Esta cultura, que recientemente se ha venido creando conforme el bienestar y el nivel de vida de nuestra sociedad se ha incrementado, ha comenzado a florecer -y vendrá a más-, porque el nuestro es ya otro mundo, donde los patrones sociales han cambiado o están cambiando aceleradamente el producto universitario -tan alejado de la corrupción de costumbres de otros sectores-, se reconoce como deseable, positivo, reconstituyente, y en términos económicos, fundamento notable del incremento nacional del PIB.

En la Europa continental las asociaciones de alumni son cada vez mas populares en tanto en cuanto las universidades reciben cada vez menos dinero de los gobiernos y dependen mas de la colaboración y ayuda de la sociedad civil -a la que pertenecemos todos-, del mundo empresarial, de los verdaderos tycoons -cual lo vemos con los sobresalientes ejemplos de Amancio Ortega donando 17 millones de euros a la sanidad galega para la lucha contra el cáncer (FARO DE VIGO, 23.10.2015), y recientemente 300 millones de euros para equipos de última tecnología médica-. Exploraciones científicas -como la misión viguesa a la Antártid- incrementan el prestigio internacional y la marca España, con mas voz en las reuniones y distribución de fondos internacionales.

Los alumni, identificados, clasificados, localizados, se erigen como compañeros que mantienen especiales lazos de afecto, identidad y pertenencia al "alma máter", que a su vez los aprecia, los reconoce y premia, en especial cuando esta devoción se manifiesta otorgando ayudas, subvenciones y hasta herencias y legados, como ya han comenzado a aflorar hacia la universidad.

La Universidad de Navarra cuenta además con agrupaciones territoriales en toda España, como la de Cambridge en todo el mundo.
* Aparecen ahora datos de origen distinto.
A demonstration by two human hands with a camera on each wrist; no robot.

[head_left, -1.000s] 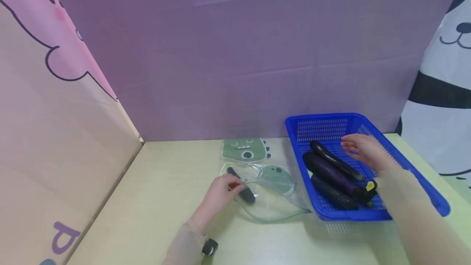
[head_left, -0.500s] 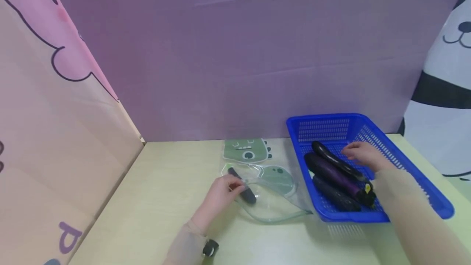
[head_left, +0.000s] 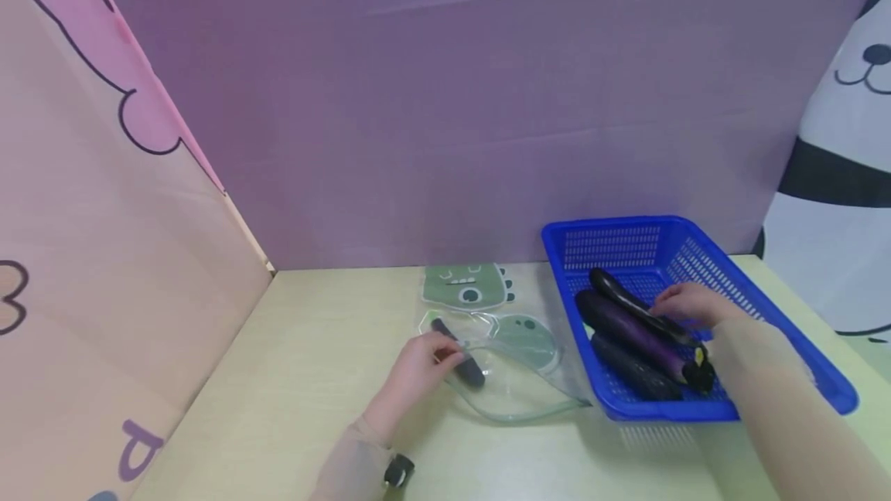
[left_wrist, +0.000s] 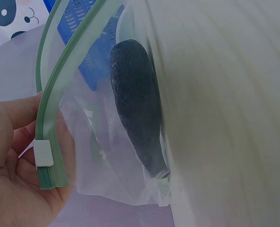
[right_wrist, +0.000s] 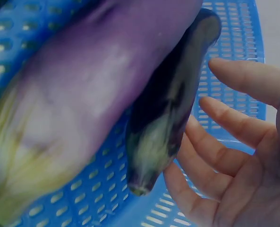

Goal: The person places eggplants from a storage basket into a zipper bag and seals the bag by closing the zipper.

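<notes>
My left hand (head_left: 414, 373) pinches the rim of a clear zip bag (head_left: 511, 414) with a green seal and a white slider (left_wrist: 43, 153). The bag's mouth gapes. Inside lies a dark, rough-skinned, cucumber-like vegetable (left_wrist: 136, 106) with a pale green tip. At the right, my right hand (head_left: 696, 306) is inside the blue basket (head_left: 654, 410), beside a slim, glossy dark eggplant (right_wrist: 175, 94). Its fingers are spread along that eggplant, the lower fingertips at its side. A thicker purple eggplant (head_left: 623, 333) lies in the middle, and another dark, rough vegetable (head_left: 635, 368) lies in front.
The basket stands right of the bag on a pale table (head_left: 306, 377). A green cartoon print (head_left: 462, 284) shows on the bag's far part. A purple backdrop (head_left: 445, 114) rises behind the table, and a decorated panel (head_left: 139, 269) borders the left.
My right hand has lowered into the basket and come alongside the slim eggplant. The left hand has kept its pinch on the bag rim.
</notes>
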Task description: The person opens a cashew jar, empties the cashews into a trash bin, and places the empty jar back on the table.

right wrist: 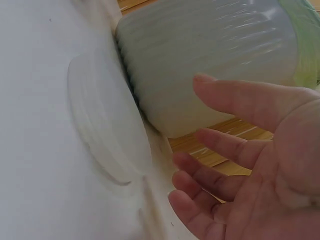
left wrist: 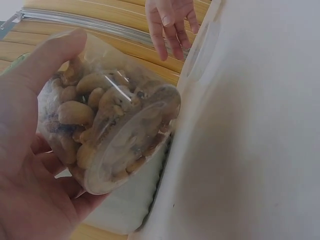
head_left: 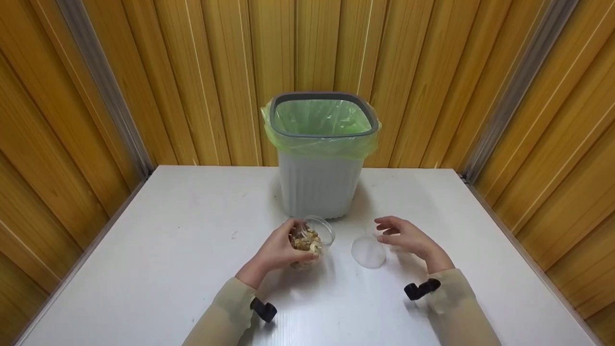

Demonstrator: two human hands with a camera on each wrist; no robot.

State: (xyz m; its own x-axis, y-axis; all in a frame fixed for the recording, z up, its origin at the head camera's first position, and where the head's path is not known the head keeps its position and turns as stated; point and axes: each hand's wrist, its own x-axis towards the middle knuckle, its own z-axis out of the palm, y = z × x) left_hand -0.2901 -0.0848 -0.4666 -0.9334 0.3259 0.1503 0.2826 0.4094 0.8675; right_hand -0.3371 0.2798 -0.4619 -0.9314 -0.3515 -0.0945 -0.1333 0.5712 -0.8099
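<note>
My left hand (head_left: 276, 250) grips a clear plastic jar (head_left: 306, 242) of nuts around its side. The jar is tilted, its uncovered round mouth facing right and toward the bin. In the left wrist view, cashews and other nuts (left wrist: 77, 112) show through the jar wall, and its base is raised from the table. A translucent round lid (head_left: 368, 252) lies on the table to the right of the jar. My right hand (head_left: 408, 239) hovers beside the lid, fingers loosely bent and holding nothing; in the right wrist view its palm and fingers are apart from the lid (right wrist: 107, 117).
A light grey ribbed bin (head_left: 319, 187) stands behind the jar, lined with a green bag (head_left: 322, 148) under a dark grey rim (head_left: 326, 135). The white table (head_left: 168, 240) is bounded by wood-patterned walls (head_left: 216, 72) at the back and sides.
</note>
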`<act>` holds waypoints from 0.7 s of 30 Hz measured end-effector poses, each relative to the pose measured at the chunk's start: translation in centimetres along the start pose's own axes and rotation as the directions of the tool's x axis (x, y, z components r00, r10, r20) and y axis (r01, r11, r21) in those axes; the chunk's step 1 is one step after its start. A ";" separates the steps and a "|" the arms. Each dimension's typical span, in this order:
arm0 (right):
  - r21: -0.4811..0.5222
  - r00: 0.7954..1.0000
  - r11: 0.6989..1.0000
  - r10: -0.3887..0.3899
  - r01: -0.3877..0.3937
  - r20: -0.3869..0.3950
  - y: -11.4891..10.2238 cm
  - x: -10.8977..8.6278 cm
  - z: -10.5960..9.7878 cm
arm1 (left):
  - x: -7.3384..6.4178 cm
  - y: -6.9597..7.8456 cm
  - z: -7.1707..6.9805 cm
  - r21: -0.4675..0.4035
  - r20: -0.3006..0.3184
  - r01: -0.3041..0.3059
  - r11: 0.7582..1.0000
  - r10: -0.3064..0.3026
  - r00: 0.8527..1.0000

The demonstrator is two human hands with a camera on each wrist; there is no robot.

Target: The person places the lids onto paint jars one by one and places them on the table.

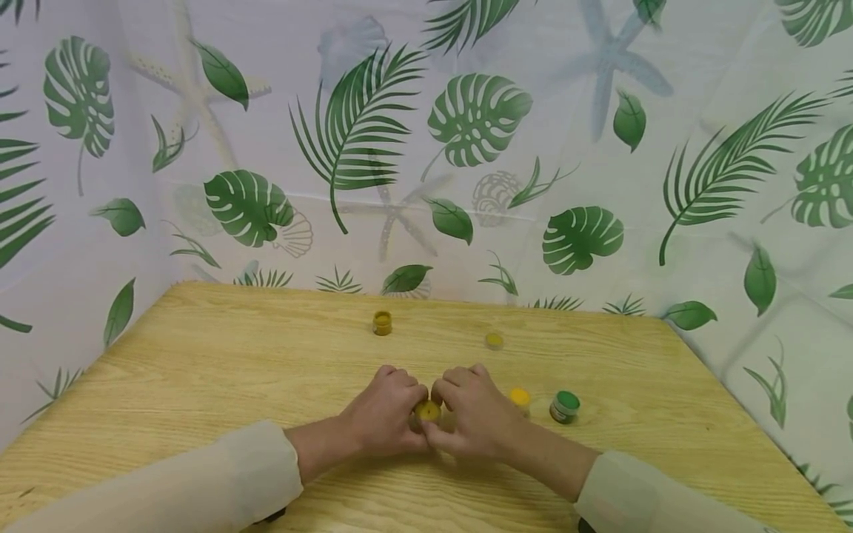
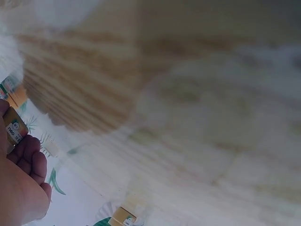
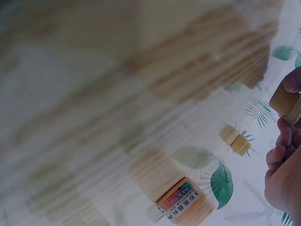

La de Vigo habrá de conectar con los egresados naturales de los países americanos de nuestra progenie, como lo viene haciendo Salamanca, que el próximo año cumplirá su 800 Aniversario, modelo que fue para la creación de las muchas universidades americanas del tiempo de las colonias.

Los egresados tienden, pues, a poner puentes entre el talento universitario y la empresa. Los ya situados en el mundo profesional, empresarial, administrativo, apreciando la calidad de la enseñanza recibida, favorecen la empleabilidad de los recién egresados donde ellos se formaron, creándose así un flujo de comunicación y afecto que fomenta la inserción laboral de los recién titulados.

Las redes sociales contribuirán a fomentar estos cometidos (Google, Facebook, Linkedin). Las asociaciones de alumni seguirán brindando a sus miembros contactos directos y de calidad con profesionales y empresarios influyentes en compartir intereses comunes.

Mucho se espera del Observatorio de Egresados de la Universidad de Vigo, recién creado para lograr el desarrollo y éxito de la inserción laboral de los mismos y la actividad permanente de flujo recíproco que mantenga vivos los lazos con la institución que los formó, abocada a permanecer para siempre una vez creada y ser bien regida para la ciencia, la cultura, la investigación y el bienestar general de la sociedad.